■ **WHAT NEEDS TO BE DONE**: Would you print the entire listing exactly, leaving nothing out?

■ **SOURCE INFORMATION**:
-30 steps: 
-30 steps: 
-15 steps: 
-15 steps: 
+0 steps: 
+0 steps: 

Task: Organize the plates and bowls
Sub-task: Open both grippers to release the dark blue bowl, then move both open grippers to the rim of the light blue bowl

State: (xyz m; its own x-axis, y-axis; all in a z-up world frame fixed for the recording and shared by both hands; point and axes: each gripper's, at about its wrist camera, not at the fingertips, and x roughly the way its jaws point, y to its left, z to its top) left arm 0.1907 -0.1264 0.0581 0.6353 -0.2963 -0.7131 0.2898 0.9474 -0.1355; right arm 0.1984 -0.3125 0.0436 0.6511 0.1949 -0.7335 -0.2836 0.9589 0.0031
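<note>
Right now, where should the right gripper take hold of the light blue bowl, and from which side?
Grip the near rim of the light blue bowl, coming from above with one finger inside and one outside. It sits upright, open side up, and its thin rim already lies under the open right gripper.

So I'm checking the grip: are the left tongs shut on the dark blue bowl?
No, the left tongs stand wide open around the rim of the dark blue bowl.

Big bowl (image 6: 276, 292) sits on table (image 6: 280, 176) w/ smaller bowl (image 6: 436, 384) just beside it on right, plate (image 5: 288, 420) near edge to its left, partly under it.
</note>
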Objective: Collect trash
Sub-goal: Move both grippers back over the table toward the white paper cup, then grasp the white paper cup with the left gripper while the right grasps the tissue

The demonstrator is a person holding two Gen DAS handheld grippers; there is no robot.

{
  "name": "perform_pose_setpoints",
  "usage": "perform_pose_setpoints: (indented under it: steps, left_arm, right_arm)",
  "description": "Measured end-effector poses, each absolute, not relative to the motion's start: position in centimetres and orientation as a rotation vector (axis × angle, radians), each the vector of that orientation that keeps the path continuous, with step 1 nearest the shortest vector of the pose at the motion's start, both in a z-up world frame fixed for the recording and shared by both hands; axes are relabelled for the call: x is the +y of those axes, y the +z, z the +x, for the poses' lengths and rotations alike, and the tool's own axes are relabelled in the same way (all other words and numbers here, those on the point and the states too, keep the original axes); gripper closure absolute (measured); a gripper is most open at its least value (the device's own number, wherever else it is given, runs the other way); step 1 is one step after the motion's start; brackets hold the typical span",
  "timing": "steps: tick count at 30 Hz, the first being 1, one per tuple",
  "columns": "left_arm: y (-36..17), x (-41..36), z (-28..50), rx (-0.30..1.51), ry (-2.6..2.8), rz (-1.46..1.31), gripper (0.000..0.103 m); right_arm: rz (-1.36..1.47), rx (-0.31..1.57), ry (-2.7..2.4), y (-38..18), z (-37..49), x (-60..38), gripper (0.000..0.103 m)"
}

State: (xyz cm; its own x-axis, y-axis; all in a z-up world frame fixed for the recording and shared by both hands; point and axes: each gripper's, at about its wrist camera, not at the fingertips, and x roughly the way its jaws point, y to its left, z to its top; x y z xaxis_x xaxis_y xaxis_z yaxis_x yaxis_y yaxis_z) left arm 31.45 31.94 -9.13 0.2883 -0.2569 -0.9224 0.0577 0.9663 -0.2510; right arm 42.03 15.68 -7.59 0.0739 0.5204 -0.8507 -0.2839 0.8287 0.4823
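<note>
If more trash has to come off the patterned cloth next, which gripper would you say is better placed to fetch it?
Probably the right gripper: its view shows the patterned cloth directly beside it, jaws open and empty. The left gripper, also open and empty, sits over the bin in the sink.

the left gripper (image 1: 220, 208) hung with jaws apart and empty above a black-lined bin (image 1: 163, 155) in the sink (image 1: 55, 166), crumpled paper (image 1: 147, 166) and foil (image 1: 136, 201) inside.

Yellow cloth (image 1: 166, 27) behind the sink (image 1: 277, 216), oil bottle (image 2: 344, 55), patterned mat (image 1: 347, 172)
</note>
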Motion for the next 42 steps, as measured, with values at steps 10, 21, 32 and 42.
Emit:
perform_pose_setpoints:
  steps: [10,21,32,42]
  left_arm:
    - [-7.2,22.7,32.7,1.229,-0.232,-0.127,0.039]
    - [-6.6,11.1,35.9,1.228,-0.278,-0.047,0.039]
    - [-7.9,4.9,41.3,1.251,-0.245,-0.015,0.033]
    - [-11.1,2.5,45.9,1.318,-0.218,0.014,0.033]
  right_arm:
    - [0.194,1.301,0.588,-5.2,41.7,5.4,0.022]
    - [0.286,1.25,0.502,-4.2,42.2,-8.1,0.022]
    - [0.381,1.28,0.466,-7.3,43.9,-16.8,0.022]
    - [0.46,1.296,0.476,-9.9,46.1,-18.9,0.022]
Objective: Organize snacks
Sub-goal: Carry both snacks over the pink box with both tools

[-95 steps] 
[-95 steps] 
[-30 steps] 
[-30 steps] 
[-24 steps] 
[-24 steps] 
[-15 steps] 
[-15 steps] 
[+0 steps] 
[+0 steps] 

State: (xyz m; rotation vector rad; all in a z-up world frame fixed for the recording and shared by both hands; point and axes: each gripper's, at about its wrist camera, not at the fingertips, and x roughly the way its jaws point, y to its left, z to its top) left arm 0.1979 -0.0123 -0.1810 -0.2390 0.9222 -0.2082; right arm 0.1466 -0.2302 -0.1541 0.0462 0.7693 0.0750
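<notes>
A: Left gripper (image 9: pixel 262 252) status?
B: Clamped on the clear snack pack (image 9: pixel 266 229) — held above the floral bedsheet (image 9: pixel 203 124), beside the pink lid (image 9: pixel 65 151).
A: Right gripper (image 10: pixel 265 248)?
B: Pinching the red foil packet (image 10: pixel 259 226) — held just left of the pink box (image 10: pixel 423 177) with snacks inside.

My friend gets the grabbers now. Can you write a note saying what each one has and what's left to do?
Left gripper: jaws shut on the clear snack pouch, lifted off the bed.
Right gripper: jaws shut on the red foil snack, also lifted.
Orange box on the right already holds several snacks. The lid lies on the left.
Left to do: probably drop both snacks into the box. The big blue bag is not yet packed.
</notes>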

■ **RESULT FOR THIS EXERCISE**:
-30 steps: 
-30 steps: 
-15 steps: 
-15 steps: 
+0 steps: 
+0 steps: 

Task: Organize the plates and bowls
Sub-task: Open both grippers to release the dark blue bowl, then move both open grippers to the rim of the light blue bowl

State: (xyz m; its own x-axis, y-axis; all in a z-up world frame fixed for the recording and shared by both hands; point and axes: each gripper's, at about its wrist camera, not at the fingertips, and x roughly the way its jaws point, y to its left, z to its top) left arm 0.1907 -0.1264 0.0581 0.6353 -0.2963 -0.7131 0.2898 0.9474 -0.1355; right arm 0.1984 -0.3125 0.0436 0.6511 0.1949 -0.7335 -0.2836 0.9589 0.0031
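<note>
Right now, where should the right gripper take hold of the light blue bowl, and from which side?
Grip the near rim of the light blue bowl, coming from above with one finger inside and one outside. It sits upright, open side up, and its thin rim already lies under the open right gripper.

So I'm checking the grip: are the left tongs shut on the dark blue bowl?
No, the left tongs stand wide open around the rim of the dark blue bowl.

Big bowl (image 6: 276, 292) sits on table (image 6: 280, 176) w/ smaller bowl (image 6: 436, 384) just beside it on right, plate (image 5: 288, 420) near edge to its left, partly under it.
</note>
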Objective: Collect trash
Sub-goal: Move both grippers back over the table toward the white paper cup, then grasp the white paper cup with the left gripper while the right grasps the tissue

The demonstrator is a person holding two Gen DAS handheld grippers; there is no robot.

{
  "name": "perform_pose_setpoints",
  "usage": "perform_pose_setpoints: (indented under it: steps, left_arm, right_arm)",
  "description": "Measured end-effector poses, each absolute, not relative to the motion's start: position in centimetres and orientation as a rotation vector (axis × angle, radians), each the vector of that orientation that keeps the path continuous, with step 1 nearest the shortest vector of the pose at the motion's start, both in a z-up world frame fixed for the recording and shared by both hands; axes are relabelled for the call: x is the +y of those axes, y the +z, z the +x, for the poses' lengths and rotations alike, and the tool's own axes are relabelled in the same way (all other words and numbers here, those on the point and the states too, keep the original axes); gripper closure absolute (measured); a gripper is most open at its least value (the device's own number, wherever else it is given, runs the other way); step 1 is one step after the motion's start; brackets hold the typical span",
  "timing": "steps: tick count at 30 Hz, the first being 1, one per tuple",
  "columns": "left_arm: y (-36..17), x (-41..36), z (-28..50), rx (-0.30..1.51), ry (-2.6..2.8), rz (-1.46..1.31), gripper (0.000..0.103 m); right_arm: rz (-1.36..1.47), rx (-0.31..1.57), ry (-2.7..2.4), y (-38..18), z (-37..49), x (-60..38), gripper (0.000..0.103 m)"
}

State: (xyz cm; its own x-axis, y-axis; all in a z-up world frame fixed for the recording and shared by both hands; point and axes: each gripper's, at about its wrist camera, not at the fingertips, and x roughly the way its jaws point, y to its left, z to its top; x y z xaxis_x xaxis_y xaxis_z yaxis_x yaxis_y yaxis_z) left arm 31.45 31.94 -9.13 0.2883 -0.2569 -0.9224 0.0577 0.9663 -0.2510; right arm 42.03 15.68 -7.59 0.0739 0.5204 -0.8507 -0.2839 0.8287 0.4823
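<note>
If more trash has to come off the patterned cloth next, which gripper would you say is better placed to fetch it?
Probably the right gripper: its view shows the patterned cloth directly beside it, jaws open and empty. The left gripper, also open and empty, sits over the bin in the sink.

the left gripper (image 1: 220, 208) hung with jaws apart and empty above a black-lined bin (image 1: 163, 155) in the sink (image 1: 55, 166), crumpled paper (image 1: 147, 166) and foil (image 1: 136, 201) inside.

Yellow cloth (image 1: 166, 27) behind the sink (image 1: 277, 216), oil bottle (image 2: 344, 55), patterned mat (image 1: 347, 172)
</note>
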Motion for the next 42 steps, as measured, with values at steps 10, 21, 32 and 42.
Emit:
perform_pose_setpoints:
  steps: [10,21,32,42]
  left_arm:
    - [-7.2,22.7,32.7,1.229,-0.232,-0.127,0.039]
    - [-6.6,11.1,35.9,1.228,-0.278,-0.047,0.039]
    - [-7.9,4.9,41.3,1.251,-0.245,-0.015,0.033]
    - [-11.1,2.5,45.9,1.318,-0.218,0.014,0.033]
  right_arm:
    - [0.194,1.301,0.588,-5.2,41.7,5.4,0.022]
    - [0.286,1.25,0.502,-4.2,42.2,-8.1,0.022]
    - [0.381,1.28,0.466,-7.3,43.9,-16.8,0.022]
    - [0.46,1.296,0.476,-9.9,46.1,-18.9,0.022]
Objective: Organize snacks
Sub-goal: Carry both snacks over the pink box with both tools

[-95 steps] 
[-95 steps] 
[-30 steps] 
[-30 steps] 
[-24 steps] 
[-24 steps] 
[-15 steps] 
[-15 steps] 
[+0 steps] 
[+0 steps] 

State: (xyz m; rotation vector rad; all in a z-up world frame fixed for the recording and shared by both hands; point and axes: each gripper's, at about its wrist camera, not at the fingertips, and x roughly the way its jaws point, y to its left, z to its top) left arm 0.1979 -0.0123 -0.1810 -0.2390 0.9222 -0.2082; right arm 0.1466 -0.2302 -0.1541 0.0462 0.7693 0.0750
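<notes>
A: Left gripper (image 9: pixel 262 252) status?
B: Clamped on the clear snack pack (image 9: pixel 266 229) — held above the floral bedsheet (image 9: pixel 203 124), beside the pink lid (image 9: pixel 65 151).
A: Right gripper (image 10: pixel 265 248)?
B: Pinching the red foil packet (image 10: pixel 259 226) — held just left of the pink box (image 10: pixel 423 177) with snacks inside.

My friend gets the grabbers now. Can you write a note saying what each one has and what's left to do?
Left gripper: jaws shut on the clear snack pouch, lifted off the bed.
Right gripper: jaws shut on the red foil snack, also lifted.
Orange box on the right already holds several snacks. The lid lies on the left.
Left to do: probably drop both snacks into the box. The big blue bag is not yet packed.
</notes>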

There is nothing further in this answer.